What is the future of US-Iraq relations?

While some Iraqis celebrated the death of Soleimani, others – especially supporters of the Popular Mobilisation Forces (PMF) – were enraged.
Saturday 25/01/2020
Supporters of Iraqi Shi'ite cleric Moqtada al-Sadr carry placards depicting U.S. President Donald Trump at a protest against what they say is U.S. presence and violations in Iraq, duri in Baghdad, Iraq January 24. (dpa)
Supporters of Iraqi Shi'ite cleric Moqtada al-Sadr carry placards depicting U.S. President Donald Trump at a protest against what they say is U.S. presence and violations in Iraq, duri in Baghdad, Iraq January 24. (dpa)
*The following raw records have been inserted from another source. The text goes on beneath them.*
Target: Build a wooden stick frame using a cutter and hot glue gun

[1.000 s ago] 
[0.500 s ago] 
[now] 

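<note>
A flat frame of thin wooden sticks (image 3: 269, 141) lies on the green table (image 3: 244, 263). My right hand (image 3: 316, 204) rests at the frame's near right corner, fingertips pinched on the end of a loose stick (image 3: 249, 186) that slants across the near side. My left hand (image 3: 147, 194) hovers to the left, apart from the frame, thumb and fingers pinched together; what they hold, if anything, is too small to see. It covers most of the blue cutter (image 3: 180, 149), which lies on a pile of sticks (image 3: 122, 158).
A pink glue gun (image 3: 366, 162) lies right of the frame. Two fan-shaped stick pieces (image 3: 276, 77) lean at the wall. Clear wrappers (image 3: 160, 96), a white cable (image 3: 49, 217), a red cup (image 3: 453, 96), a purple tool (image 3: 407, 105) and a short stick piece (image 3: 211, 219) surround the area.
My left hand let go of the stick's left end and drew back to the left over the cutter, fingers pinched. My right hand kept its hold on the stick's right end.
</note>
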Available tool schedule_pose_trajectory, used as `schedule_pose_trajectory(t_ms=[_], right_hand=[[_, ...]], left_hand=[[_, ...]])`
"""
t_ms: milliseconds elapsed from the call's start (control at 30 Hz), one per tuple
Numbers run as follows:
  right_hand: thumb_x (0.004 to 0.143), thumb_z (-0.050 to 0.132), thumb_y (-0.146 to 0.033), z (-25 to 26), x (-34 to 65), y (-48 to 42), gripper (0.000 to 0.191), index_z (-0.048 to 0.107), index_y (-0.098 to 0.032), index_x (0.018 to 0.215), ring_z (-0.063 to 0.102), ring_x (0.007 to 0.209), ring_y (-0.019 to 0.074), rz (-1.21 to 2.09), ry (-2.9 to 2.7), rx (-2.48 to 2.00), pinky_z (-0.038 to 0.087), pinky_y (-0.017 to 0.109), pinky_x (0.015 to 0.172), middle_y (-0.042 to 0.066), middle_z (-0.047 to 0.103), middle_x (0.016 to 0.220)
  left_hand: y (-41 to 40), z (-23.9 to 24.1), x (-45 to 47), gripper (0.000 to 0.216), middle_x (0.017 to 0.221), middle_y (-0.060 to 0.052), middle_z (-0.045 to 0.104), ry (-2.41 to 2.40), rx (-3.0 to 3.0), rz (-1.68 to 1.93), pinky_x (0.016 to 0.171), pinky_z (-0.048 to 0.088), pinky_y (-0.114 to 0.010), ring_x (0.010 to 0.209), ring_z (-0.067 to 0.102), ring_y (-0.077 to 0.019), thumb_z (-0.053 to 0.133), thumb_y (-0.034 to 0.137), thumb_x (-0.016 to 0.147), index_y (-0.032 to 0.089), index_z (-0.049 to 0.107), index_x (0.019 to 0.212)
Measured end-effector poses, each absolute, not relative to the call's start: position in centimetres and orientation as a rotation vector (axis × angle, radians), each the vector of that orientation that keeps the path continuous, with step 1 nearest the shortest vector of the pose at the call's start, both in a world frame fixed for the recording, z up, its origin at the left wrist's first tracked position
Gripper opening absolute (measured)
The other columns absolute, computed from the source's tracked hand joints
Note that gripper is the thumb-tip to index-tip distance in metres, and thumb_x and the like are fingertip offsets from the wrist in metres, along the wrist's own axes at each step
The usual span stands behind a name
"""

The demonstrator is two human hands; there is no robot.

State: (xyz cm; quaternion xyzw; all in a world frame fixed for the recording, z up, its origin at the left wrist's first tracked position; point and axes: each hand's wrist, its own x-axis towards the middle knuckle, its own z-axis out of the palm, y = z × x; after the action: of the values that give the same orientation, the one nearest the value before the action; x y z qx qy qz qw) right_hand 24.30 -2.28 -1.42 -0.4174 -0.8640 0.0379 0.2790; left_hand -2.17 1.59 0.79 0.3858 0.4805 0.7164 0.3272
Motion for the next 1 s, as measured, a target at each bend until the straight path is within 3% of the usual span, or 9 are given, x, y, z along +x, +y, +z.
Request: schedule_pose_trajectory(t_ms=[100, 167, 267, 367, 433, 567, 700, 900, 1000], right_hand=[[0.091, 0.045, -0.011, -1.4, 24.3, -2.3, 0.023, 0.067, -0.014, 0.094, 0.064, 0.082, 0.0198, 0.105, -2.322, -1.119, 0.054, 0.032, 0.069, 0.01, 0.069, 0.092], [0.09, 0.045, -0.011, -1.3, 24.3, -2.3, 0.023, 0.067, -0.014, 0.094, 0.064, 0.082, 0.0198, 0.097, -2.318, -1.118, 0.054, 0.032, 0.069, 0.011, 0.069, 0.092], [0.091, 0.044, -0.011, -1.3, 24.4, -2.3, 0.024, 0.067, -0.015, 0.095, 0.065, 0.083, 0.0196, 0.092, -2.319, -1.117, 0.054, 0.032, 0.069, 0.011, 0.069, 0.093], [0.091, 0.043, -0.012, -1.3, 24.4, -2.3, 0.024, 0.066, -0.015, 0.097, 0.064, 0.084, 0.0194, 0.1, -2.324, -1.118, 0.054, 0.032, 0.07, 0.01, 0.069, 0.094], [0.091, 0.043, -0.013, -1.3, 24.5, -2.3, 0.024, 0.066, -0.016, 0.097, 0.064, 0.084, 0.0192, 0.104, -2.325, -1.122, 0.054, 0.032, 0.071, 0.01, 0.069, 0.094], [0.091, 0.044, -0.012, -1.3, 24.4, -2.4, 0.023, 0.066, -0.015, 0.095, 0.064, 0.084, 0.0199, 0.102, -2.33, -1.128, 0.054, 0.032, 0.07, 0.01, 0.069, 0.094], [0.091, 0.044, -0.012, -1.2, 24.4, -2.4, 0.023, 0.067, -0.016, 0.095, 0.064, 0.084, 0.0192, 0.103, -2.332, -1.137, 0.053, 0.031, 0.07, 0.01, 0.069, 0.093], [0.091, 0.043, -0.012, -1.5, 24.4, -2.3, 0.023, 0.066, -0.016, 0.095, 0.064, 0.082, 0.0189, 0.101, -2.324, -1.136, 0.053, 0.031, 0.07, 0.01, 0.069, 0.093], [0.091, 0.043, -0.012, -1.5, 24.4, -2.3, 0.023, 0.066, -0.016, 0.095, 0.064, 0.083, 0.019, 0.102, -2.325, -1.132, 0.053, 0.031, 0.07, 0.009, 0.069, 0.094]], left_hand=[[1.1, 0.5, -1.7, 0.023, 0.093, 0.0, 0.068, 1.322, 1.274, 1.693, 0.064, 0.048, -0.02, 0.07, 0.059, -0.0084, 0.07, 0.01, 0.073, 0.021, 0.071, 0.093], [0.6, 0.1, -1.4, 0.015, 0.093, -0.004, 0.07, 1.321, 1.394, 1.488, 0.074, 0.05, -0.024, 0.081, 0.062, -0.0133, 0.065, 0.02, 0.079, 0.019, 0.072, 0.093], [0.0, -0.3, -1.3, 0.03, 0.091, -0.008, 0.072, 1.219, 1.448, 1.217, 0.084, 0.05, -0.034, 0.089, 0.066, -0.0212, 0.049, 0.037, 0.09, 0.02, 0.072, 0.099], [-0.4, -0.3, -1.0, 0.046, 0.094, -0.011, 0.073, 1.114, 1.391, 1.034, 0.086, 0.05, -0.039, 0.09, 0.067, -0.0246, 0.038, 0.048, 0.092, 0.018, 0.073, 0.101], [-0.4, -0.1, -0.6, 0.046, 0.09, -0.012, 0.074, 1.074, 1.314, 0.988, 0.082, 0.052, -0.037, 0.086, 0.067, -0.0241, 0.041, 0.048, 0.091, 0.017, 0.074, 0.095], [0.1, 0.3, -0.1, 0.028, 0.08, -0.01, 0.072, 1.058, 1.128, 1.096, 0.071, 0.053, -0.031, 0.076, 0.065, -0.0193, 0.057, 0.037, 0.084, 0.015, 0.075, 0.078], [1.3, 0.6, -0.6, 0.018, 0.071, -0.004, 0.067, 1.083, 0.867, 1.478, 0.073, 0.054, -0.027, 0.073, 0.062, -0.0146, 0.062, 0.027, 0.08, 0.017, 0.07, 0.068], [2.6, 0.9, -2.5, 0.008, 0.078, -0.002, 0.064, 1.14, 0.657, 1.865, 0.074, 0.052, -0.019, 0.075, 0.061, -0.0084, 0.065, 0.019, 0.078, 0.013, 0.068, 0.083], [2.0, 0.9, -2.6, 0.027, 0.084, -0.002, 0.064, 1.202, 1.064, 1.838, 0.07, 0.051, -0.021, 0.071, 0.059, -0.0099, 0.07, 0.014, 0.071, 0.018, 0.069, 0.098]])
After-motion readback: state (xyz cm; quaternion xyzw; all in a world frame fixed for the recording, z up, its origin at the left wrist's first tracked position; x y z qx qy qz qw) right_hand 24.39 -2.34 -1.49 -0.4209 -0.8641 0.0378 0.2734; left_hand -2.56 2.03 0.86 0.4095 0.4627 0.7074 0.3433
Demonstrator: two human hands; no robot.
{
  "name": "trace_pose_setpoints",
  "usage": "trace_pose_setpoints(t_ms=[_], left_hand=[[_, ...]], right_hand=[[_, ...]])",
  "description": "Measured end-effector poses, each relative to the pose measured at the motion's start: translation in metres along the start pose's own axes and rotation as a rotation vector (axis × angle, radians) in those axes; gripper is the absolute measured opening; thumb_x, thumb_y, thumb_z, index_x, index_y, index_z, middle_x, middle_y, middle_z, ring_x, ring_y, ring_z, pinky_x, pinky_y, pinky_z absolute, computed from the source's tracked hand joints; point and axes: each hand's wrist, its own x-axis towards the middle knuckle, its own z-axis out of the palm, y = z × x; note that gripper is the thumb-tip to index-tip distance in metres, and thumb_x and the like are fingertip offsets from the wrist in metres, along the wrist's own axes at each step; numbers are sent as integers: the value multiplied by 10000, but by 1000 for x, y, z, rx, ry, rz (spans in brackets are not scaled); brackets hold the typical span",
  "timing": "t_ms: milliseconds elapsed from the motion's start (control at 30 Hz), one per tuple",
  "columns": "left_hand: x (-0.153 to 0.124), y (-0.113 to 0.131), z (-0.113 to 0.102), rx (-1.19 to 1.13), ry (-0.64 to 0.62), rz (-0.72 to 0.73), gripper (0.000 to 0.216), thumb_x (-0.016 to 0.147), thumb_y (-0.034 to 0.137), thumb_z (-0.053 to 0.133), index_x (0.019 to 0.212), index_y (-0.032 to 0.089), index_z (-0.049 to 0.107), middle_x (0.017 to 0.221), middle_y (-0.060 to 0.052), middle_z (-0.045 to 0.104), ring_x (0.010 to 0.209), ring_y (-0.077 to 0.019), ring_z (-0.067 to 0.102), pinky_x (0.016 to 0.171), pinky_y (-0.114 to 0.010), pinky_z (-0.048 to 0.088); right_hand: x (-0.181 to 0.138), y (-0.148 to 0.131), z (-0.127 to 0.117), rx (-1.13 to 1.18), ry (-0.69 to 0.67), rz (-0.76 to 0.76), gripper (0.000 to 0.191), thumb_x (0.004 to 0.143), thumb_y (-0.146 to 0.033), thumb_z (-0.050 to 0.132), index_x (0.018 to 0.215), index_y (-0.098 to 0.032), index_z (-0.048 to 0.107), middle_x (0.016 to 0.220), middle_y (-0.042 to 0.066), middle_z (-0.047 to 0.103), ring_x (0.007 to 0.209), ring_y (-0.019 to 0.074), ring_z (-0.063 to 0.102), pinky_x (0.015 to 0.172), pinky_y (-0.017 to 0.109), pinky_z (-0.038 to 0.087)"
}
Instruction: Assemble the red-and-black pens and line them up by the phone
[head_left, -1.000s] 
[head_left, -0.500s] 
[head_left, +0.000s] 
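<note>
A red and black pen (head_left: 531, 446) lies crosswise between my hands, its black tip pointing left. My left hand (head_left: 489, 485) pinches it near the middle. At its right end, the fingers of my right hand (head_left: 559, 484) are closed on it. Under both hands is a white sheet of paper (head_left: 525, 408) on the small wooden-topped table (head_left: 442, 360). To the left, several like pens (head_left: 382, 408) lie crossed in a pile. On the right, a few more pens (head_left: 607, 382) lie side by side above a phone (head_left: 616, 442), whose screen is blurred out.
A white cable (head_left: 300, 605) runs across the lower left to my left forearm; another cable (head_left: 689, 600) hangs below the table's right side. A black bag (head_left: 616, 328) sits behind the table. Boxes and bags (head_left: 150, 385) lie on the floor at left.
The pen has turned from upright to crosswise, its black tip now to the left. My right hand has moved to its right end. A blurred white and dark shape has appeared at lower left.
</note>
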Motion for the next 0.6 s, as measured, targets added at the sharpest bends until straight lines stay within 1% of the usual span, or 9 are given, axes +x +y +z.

LONDON - Throughout Iraq’s protest movement, demonstrators have demanded an end to Iranian influence in the country and an antidote to corruption, unemployment and lacklustre public services.

But after the killing of Iranian military commander Qassem Soleimani on Iraqi soil, many Iraqis added a new demand to the list: an end to US military presence.

Soleimani, who led Iran’s elite Al Quds force, died on January 3 in a US airstrike on his convoy as it touched down in Baghdad.

While some Iraqis celebrated the death of Soleimani, others – especially supporters of the Popular Mobilisation Forces (PMF) – were enraged. The reason is that Soleimani and Abu Mahdi al-Muhandis, the PMF leader who was also killed in the US strike, were influential Shia figure who took great risks to forward their cause.

The latest chapter in US-Iraq relations adds to a complicated history between the two countries that has gone through many ups and downs.

During the Hashemite monarchy in Iraq, the US and the UK maintained friendly relations with the country, but that came to an abrupt halt when the monarchy was overthrown on July 14, 1958 and Abd al-Karim Qasim came into power.
 
As the new leader, Qasim took measures to protect oil wells, pumping stations and other-oil related facilities in Iraq. In December 1961, Qasim took many of the oil fields out of foreign hands, concerning the US. In the end, a coalition of Ba’athist and Arab nationalist officers and civilians overthrew Qasim, but that did not help improve ties with the US.  

In the 1970s, the Ba’ath party went on a nationalisation drive and became a member of Comecon, the Eastern Bloc’s version of the OECD (Organisation for Economic Cooperation and Development) in 1975.
 
As the US feared that Iraq might become a client state of the USSR and gain access to the region’s resources, the US forged closer ties with Iran’s second and last monarch of the House of Pahlavi, Mohammad Reza Pahlavi.
 
This friendship came to an end in 1979 when Ayatollah Khomeini came into power.
 
From this point onwards, US-Iraqi relations were at their peak, particularly during the deadly and bloody eight-year Iran-Iraq War.
 
But the Iraqi invasion of Kuwait again strained US-Iraqi relations. The US did not support Iraq in the conflict the same way it had supported it against Iran.
 
Iraqi leader Saddam Hussein’s attack against Kuwait was eventually met with hostility from the US. But it was not until after the September 11 attacks that Hussein faced the full wrath of the US.
 
The US’s 2003 invasion of Iraq saw the loss of tens of thousands of innocent lives and triggered the growth of the US’s presence and influence Iraq.
 
The US troop withdrawal agreement in 2011 was a significant stepping stone for Iraq and although Iraq welcomed the escalation of US troops in 2014, the country’s parliament now believes it’s now time for foreign troop presence to end as soon as possible.
 
A resolution by the Iraqi parliament January 5 stated: “The Iraqi government must work to end the presence of any foreign troops on Iraqi soil and prohibit them from using its land, airspace or water for any reason.”
 
As determined as the Iraqi parliament appears to be, Trump’s unwillingness to withdraw troops from Iraq and threats to impose sanctions on Iraq if they force the removal of US troops, has put Baghdad in a bind.
 
The Iraqi parliament’s struggle to end the US’s military presence has also fueled calls for Iraq to change its sectarian governance system that has dominated domestic politics since 2003. 
 
Throughout history, the inner workings of the Muhasasa Ta’ifia system has been safeguarded and extended by US, Iranian and Saudi Arabian intervention.
 
Due to its sectarian and ethnic nature, the system has been accused of exacerbating civil strife, corruption and institutional weakness.
 
Some protesters have even indicated that they are willing to resort to military rule to restore the country’s stability and autonomy, Foreign Policy recently reported.   

How feasible this path would be is unclear, but what is evident is that Iraqi people are growing disillusioned with foreign interference.